Herzlich willkommen zum
2H-Weinbergklatsch!

Erfahren Sie, welche Erfahrungen wir im Lauf des Winzerjahres machen und verfolgen Sie den Aufbau unseres Weingutes – wir wünschen Ihnen viel Freude bei der Lektüre.

"Geduld ist das Vertrauen, dass alles kommt, wenn die Zeit dafür reif ist."

Auch ein guter Wein braucht seine Zeit, bis er reif ist. Drei bis vier Jahre benötigen die Rebstöcke, bis sie einen kelterfähigen Traubenertrag liefern.
Wir lassen ihnen die Zeit zu wachsen, erziehen und pflegen sie nach maßen. Auch wenn es in der Seele weh tut, die beachtlichen Traubenansätze im Pflanzjahr oder auch den ersten beiden Standjahren herauszuschneiden und die Rebstöcke ertraglos ins nächste Jahr zu schicken – die jungen Pflanzen danken es uns mit einem kräftigen Holz und Energie für ein gesundes Wachs­tum in den kommenden Jahren. Denn schließlich wollen wir die Reb­stöcke über Jahr­zehnte für die Pro­duktion eines tollen Weines nutzen.


Das Jahr 2023:

Der nasse Mai hat die Schneckenzahlen in schwindel-erregende Höhen getragen! Vor allem in unserer erst letztjährig gepflanzten Junganlage waren wir tagelang mit Eimern unterwegs, um die ungeliebten Fressmonster einzusammeln – natürlich vergebens, aber wir wollten es einfach nicht wahr haben, dass uns die Biester sämtliche Knospen und Grünaustriebe von den Reben wegfressen. Kurz vor den Pfingstferien haben wir dann doch kapituliert, haben unsere Kinder eingepackt und sind in die Toskana entflohen, immer mit dem Gedanken im Hinterkopf, dass uns nach der Rückkehr wohl nur eine Neuanpflanzung der verlorenen Reben bleibt.

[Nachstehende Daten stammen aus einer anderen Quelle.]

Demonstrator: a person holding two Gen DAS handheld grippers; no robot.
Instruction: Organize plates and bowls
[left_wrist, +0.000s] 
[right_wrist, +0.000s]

Doch bei der Rückkehr nach einer Woche überraschte uns der Wingert mit einem ganz anderen Bild: der Regen hatte auch am Bodensee ein Ende gefunden und unsere Jungreben haben sich – wie wir – sensationell erholt: neue Blätter und Triebe weit und breit! Die Freude war entsprechend groß. Aber was war eigentlich passiert? Die „schlafenden Augen“ unter dem Bast haben es gerichtet. Das sind verdeckte, mit bloßem Auge nicht sichtbare Knospen an den verholzten Trieben der Rebe, und genau die haben für den Wiederaustrieb gesorgt – einmal mehr hat uns die Natur gezeigt, mit welcher Überlebenskunst sie ausgestattet ist.

Der Sommer verlief dann sehr heiß und trocken, bis etwa Mitte August, als uns ein Tief über zehn Tage lang Starkregen bescherte. Wäre dieser über die Vormonate verteilt gewesen, hätten die heranreifenden Trauben deutlich mehr Saft im Fruchtfleisch gebildet. So aber standen die prall gefüllten Beeren mächtig unter Druck, was vielerorts zum Platzen führte, vor allem bei den dünnhäutigen Sorten. Die PIWI-Trauben waren besser geschützt, da sie in der Regel elastischere Schalen aufweisen.

Die Ernte begann schließlich im zweiten September-Drittel, wie immer mit unserem Solaris. Die Qualität und Erntemenge war am Ende sehr gut. Von unserem 2020 gepflanzten Levitage haben wir eine erste, bescheidene Traubenmenge erhalten. Die noch recht jungen Stöcke wollten wir nicht überfordern und haben daher nur ein Drittel der ursprünglich aus der Blüte hervor gegangenen Gescheine hängen lassen. Aus den Trauben haben wir unseren ersten Rosé gekeltert. Mitte Oktober war dann auch der Rotwein erntereif und das Weinbaujahr neigte sich allmählich dem Ende zu. Im Keller brodelte es jetzt in den Gärbottichen und –tanks und bald konnten wir den ersten Jungwein verkosten. Bis er auf der Flasche landet, vergehen aber noch viele Monate – Genusszeit für den Winzer.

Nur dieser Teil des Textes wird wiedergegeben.